*What this task involves:* Each line of the data should be given again exactly.

....................

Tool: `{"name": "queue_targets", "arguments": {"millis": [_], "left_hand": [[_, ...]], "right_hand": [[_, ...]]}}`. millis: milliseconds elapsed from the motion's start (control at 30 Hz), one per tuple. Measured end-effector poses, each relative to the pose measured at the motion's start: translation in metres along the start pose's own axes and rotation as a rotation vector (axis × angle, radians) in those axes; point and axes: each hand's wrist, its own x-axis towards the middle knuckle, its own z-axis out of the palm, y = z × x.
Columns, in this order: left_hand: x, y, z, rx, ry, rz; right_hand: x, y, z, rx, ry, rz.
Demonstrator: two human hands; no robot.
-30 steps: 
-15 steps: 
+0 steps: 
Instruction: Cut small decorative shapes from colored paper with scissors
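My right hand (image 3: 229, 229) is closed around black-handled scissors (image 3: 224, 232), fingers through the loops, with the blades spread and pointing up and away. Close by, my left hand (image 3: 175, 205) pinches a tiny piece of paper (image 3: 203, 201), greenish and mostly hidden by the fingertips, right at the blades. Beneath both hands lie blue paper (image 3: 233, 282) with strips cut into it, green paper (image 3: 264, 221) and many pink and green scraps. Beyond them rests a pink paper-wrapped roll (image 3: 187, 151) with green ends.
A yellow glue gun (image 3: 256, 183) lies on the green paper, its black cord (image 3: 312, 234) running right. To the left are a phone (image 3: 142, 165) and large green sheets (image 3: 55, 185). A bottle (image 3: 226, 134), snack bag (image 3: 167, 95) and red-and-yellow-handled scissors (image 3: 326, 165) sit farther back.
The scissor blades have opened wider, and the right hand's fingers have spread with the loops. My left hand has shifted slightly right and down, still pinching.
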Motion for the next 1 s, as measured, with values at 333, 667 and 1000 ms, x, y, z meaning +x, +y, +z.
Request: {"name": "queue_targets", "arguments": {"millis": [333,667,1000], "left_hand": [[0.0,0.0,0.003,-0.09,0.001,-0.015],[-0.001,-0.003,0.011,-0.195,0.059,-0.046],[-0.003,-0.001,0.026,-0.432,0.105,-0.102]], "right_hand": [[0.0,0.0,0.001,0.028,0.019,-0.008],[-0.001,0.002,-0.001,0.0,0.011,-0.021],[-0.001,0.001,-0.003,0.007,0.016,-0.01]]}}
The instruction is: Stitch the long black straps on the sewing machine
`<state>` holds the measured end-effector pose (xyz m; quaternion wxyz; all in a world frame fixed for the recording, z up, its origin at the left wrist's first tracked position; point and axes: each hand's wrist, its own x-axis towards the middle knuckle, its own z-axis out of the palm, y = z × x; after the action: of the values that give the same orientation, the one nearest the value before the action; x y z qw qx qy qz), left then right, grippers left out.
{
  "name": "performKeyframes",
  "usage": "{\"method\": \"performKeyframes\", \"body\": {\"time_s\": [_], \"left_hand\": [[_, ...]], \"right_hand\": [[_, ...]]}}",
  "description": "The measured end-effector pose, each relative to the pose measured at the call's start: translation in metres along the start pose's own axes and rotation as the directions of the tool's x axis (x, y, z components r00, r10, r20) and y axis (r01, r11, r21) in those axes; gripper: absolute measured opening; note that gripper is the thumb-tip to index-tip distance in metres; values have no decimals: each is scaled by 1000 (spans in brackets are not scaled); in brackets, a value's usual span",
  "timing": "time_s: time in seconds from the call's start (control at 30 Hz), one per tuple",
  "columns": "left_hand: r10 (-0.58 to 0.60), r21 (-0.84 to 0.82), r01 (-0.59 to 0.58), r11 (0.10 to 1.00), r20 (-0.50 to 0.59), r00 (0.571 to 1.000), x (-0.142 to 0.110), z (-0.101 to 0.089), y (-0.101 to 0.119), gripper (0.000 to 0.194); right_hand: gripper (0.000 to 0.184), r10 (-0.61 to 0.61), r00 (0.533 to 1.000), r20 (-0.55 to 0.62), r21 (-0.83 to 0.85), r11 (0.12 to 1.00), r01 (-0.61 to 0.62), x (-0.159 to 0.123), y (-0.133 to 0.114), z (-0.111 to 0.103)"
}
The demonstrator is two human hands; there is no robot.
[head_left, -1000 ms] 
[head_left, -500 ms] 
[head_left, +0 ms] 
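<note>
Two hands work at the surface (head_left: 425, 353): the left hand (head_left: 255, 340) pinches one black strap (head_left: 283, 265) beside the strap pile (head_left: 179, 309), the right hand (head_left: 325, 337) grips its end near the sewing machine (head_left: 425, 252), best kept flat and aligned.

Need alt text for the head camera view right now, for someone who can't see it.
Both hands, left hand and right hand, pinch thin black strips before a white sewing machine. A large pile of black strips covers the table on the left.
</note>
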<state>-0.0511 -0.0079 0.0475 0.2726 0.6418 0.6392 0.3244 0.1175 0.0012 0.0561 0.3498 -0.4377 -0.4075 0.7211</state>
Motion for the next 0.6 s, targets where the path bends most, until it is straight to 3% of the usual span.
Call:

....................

*The answer:*
Tool: `{"name": "queue_targets", "arguments": {"millis": [_], "left_hand": [[_, ...]], "right_hand": [[_, ...]]}}`. millis: milliseconds elapsed from the motion's start (control at 30 Hz), one per tuple. Measured end-effector poses, each relative to the pose measured at the motion's start: translation in metres along the start pose's own axes and rotation as a rotation vector (axis × angle, radians) in those axes; point and axes: each hand's wrist, its own x-axis towards the middle knuckle, its own z-axis out of the palm, y = z × x.
Columns, in this order: left_hand: x, y, z, rx, ry, rz; right_hand: x, y, z, rx, ry, rz.
Demonstrator: two human hands; no robot.
-30 steps: 
-15 steps: 
+0 steps: 
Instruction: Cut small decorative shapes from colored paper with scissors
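My right hand (image 3: 229, 229) is closed around black-handled scissors (image 3: 224, 232), fingers through the loops, with the blades spread and pointing up and away. Close by, my left hand (image 3: 175, 205) pinches a tiny piece of paper (image 3: 203, 201), greenish and mostly hidden by the fingertips, right at the blades. Beneath both hands lie blue paper (image 3: 233, 282) with strips cut into it, green paper (image 3: 264, 221) and many pink and green scraps. Beyond them rests a pink paper-wrapped roll (image 3: 187, 151) with green ends.
A yellow glue gun (image 3: 256, 183) lies on the green paper, its black cord (image 3: 312, 234) running right. To the left are a phone (image 3: 142, 165) and large green sheets (image 3: 55, 185). A bottle (image 3: 226, 134), snack bag (image 3: 167, 95) and red-and-yellow-handled scissors (image 3: 326, 165) sit farther back.
The scissor blades have opened wider, and the right hand's fingers have spread with the loops. My left hand has shifted slightly right and down, still pinching.
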Motion for the next 1 s, as measured, with values at 333, 667 and 1000 ms, x, y, z meaning +x, +y, +z.
Request: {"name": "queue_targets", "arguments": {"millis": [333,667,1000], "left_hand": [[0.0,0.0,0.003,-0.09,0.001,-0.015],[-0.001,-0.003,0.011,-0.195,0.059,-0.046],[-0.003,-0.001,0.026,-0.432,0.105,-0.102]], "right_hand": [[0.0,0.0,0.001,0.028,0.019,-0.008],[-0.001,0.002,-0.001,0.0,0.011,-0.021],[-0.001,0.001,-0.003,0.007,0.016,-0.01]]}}
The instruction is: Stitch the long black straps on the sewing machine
`<state>` holds the measured end-effector pose (xyz m; quaternion wxyz; all in a world frame fixed for the recording, z up, its origin at the left wrist's first tracked position; point and axes: each hand's wrist, its own x-axis towards the middle knuckle, its own z-axis out of the palm, y = z × x; after the action: of the values that give the same orientation, the one nearest the value before the action; x y z qw qx qy qz), left then right, grippers left out.
{
  "name": "performKeyframes",
  "usage": "{\"method\": \"performKeyframes\", \"body\": {\"time_s\": [_], \"left_hand\": [[_, ...]], \"right_hand\": [[_, ...]]}}",
  "description": "The measured end-effector pose, each relative to the pose measured at the call's start: translation in metres along the start pose's own axes and rotation as the directions of the tool's x axis (x, y, z components r00, r10, r20) and y axis (r01, r11, r21) in those axes; gripper: absolute measured opening; note that gripper is the thumb-tip to index-tip distance in metres; values have no decimals: each is scaled by 1000 (spans in brackets are not scaled); in brackets, a value's usual span",
  "timing": "time_s: time in seconds from the call's start (control at 30 Hz), one per tuple",
  "columns": "left_hand: r10 (-0.58 to 0.60), r21 (-0.84 to 0.82), r01 (-0.59 to 0.58), r11 (0.10 to 1.00), r20 (-0.50 to 0.59), r00 (0.571 to 1.000), x (-0.142 to 0.110), z (-0.101 to 0.089), y (-0.101 to 0.119), gripper (0.000 to 0.194); right_hand: gripper (0.000 to 0.184), r10 (-0.61 to 0.61), r00 (0.533 to 1.000), r20 (-0.55 to 0.62), r21 (-0.83 to 0.85), r11 (0.12 to 1.00), r01 (-0.61 to 0.62), x (-0.159 to 0.123), y (-0.133 to 0.114), z (-0.111 to 0.103)"
}
The demonstrator is two human hands; there is no robot.
[head_left, -1000 ms] 
[head_left, -500 ms] 
[head_left, +0 ms] 
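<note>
Two hands work at the surface (head_left: 425, 353): the left hand (head_left: 255, 340) pinches one black strap (head_left: 283, 265) beside the strap pile (head_left: 179, 309), the right hand (head_left: 325, 337) grips its end near the sewing machine (head_left: 425, 252), best kept flat and aligned.

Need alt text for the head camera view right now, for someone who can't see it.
Both hands, left hand and right hand, pinch thin black strips before a white sewing machine. A large pile of black strips covers the table on the left.
</note>
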<state>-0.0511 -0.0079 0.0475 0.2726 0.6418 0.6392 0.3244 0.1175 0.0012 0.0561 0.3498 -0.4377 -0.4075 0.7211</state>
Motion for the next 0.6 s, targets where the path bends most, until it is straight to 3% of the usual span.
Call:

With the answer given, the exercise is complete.